Cosa avevano in comune Leonardo da Vinci, Albert Einstein, Winston Churchill e Walt Disney? Erano dislessici, cioe’ avevano problemi col linguaggio scritto, e come un altro dislessico, Ronald D. Davis, avevano il dono della creatività e dell’immaginazione. Dono che, dopo un’infanzia segnata dalle difficoltà di apprendimento, permise a Davis, ormai giunto all’età di trentotto anni, di rendersi conto di avere la capacità di leggere a velocità assolutamente sorprendente. Ciò lo condusse a sviluppare un nuovo rivoluzionario metodo per correggere la dislessia e i disturbi dell’apprendimento in genere.Questo volume parte dall’analisi del problema dislessia, ne elabora una teoria evolutiva e propone atti e comportamenti concreti spiegati a genitori, insegnanti, terapisti e agli stessi dislessici. Qui il metodo Davis è illustrato con chiarezza, in termini assolutamente comprensibili a chiunque, in funzione di una sua applicazione pratica.

 

L’ autore

Come molti bambini che crescono chiedendosi come mai non funzionino come gli altri, Ron Davis era considerato un tonto in casa e un ritardato a scuola. Dopo un percorso scolastico poco fortunato, seguì con profitto dei corsi tecnici, si diplomò ingegnere aeronautico, e divenne uomo d’affari e scultore.

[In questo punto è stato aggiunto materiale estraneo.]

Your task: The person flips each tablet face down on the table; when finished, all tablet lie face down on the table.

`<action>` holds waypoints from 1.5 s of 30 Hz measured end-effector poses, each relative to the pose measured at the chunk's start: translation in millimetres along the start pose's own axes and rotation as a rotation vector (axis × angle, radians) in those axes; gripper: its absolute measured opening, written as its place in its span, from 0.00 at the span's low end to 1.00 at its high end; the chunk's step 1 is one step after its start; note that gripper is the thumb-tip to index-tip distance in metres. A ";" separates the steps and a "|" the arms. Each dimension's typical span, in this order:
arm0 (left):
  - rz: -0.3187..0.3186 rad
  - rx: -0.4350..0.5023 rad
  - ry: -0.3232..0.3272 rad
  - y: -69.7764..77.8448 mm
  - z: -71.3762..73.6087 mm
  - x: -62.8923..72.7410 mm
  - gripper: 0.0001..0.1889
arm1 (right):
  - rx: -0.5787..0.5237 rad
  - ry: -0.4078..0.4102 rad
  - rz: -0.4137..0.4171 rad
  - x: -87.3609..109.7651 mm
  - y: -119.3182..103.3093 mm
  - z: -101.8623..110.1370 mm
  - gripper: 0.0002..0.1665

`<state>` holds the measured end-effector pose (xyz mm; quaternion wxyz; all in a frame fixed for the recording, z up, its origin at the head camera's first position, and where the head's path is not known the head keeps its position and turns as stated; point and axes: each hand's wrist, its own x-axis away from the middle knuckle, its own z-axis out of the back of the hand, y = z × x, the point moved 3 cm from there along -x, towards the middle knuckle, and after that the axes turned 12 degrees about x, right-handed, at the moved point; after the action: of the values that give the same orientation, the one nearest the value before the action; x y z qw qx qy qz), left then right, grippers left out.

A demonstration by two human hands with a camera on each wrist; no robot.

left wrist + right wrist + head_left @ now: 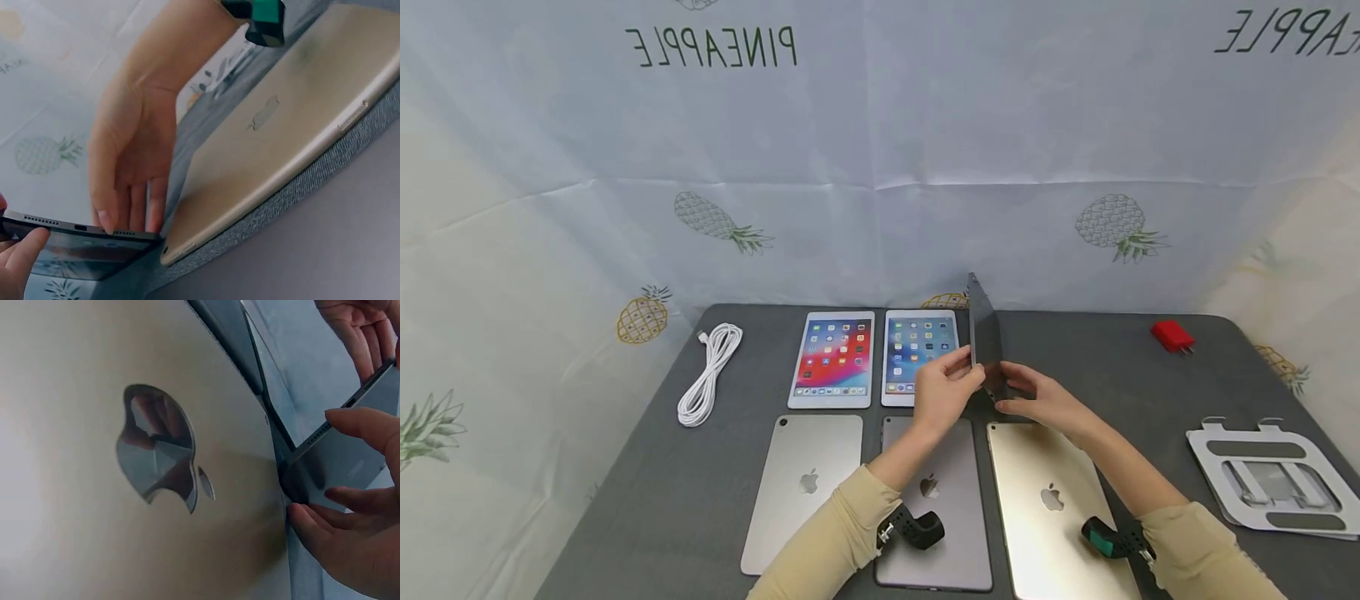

All’età di 38 anni si rese conto di una particolarità della sua percezione che gli consentì per la prima volta di leggere un libro intero in poche ore. Da ciò trasse l’ispirazione per il metodo di correzione della dislessia che porta il suo nome. Nel 1982 ha fondato il Reading Research Council’s Dyslexia Correction Center a Burlingame, in California, che ha aiutato più di mille persone a leggere, scrivere e studiare normalmente.